● TASK STATEMENT
Repeat each line of the data below exactly, but skip the pictures.

#####

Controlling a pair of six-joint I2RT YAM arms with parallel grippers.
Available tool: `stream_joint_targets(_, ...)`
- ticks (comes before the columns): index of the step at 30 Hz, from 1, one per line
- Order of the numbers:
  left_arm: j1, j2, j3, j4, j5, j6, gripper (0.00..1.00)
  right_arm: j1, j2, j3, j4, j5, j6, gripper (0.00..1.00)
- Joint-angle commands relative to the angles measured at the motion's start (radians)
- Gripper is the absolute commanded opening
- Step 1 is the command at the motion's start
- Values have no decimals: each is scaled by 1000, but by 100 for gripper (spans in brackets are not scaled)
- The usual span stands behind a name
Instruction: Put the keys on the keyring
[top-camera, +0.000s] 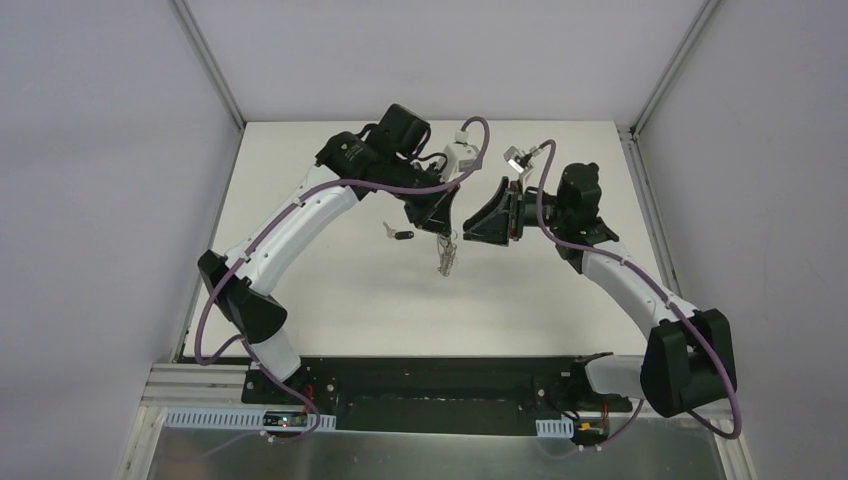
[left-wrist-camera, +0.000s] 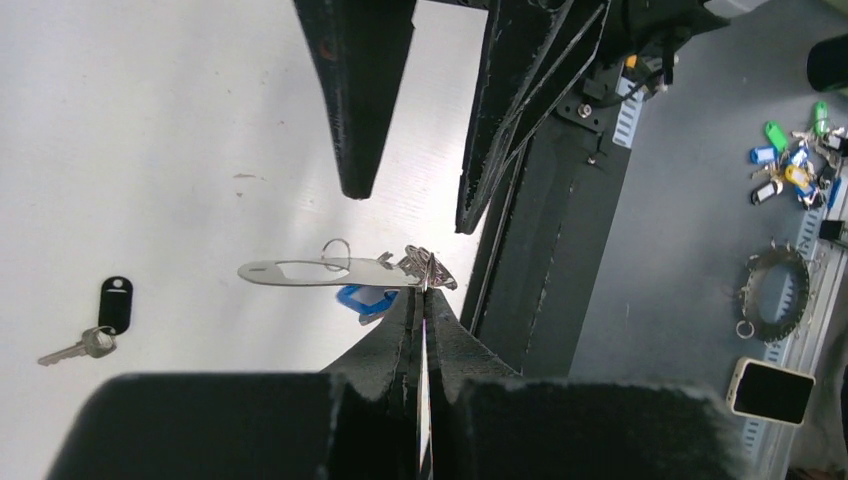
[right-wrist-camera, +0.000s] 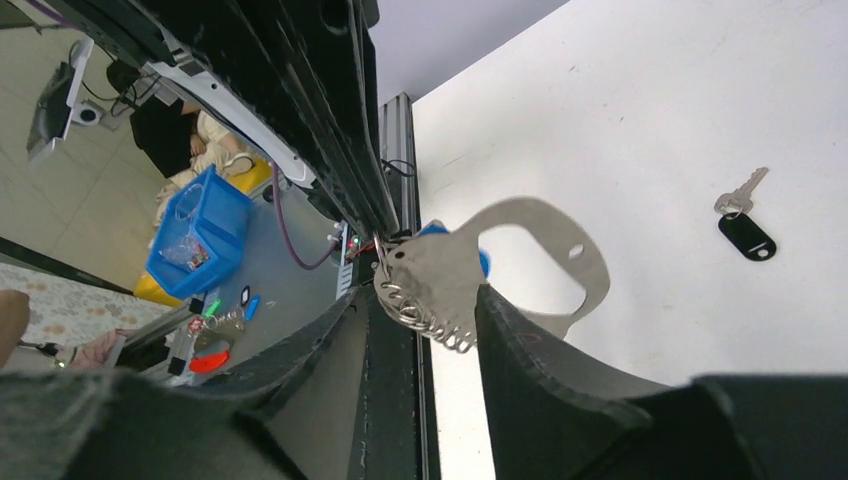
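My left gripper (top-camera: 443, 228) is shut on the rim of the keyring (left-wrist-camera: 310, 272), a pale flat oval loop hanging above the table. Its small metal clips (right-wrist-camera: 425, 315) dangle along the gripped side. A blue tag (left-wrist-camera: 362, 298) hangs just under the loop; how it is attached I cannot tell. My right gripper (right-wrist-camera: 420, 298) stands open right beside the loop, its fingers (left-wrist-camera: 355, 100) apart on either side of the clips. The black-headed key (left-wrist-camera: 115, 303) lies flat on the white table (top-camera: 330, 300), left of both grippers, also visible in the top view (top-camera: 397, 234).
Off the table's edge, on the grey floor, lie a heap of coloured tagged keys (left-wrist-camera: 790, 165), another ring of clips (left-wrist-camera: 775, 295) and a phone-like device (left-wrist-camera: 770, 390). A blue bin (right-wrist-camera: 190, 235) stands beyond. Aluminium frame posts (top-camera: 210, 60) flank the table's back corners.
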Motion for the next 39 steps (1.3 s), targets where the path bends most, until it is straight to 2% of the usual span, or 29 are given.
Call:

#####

● RESPONSE BOX
Controlling a pair of six-joint I2RT YAM arms with parallel grippers.
Available tool: `stream_joint_targets(_, ...)`
- ticks (comes before the columns): index of the step at 30 Hz, from 1, one per line
- Order of the numbers:
  left_arm: j1, j2, j3, j4, j5, j6, gripper (0.00..1.00)
  right_arm: j1, j2, j3, j4, j5, j6, gripper (0.00..1.00)
- Joint-angle commands relative to the angles measured at the motion's start (radians)
- Gripper is the absolute commanded opening
- Step 1 is the command at the motion's start
- Values have no decimals: each is scaled by 1000, but by 100 for gripper (spans in brackets are not scaled)
- The usual span stands behind a name
Instruction: Put the keys on the keyring
[top-camera, +0.000s] 
[left-wrist-camera, +0.000s] 
[right-wrist-camera, +0.000s] 
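My left gripper (top-camera: 443, 228) is shut on the rim of the keyring (left-wrist-camera: 310, 272), a pale flat oval loop hanging above the table. Its small metal clips (right-wrist-camera: 425, 315) dangle along the gripped side. A blue tag (left-wrist-camera: 362, 298) hangs just under the loop; how it is attached I cannot tell. My right gripper (right-wrist-camera: 420, 298) stands open right beside the loop, its fingers (left-wrist-camera: 355, 100) apart on either side of the clips. The black-headed key (left-wrist-camera: 115, 303) lies flat on the white table (top-camera: 330, 300), left of both grippers, also visible in the top view (top-camera: 397, 234).
Off the table's edge, on the grey floor, lie a heap of coloured tagged keys (left-wrist-camera: 790, 165), another ring of clips (left-wrist-camera: 775, 295) and a phone-like device (left-wrist-camera: 770, 390). A blue bin (right-wrist-camera: 190, 235) stands beyond. Aluminium frame posts (top-camera: 210, 60) flank the table's back corners.
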Motion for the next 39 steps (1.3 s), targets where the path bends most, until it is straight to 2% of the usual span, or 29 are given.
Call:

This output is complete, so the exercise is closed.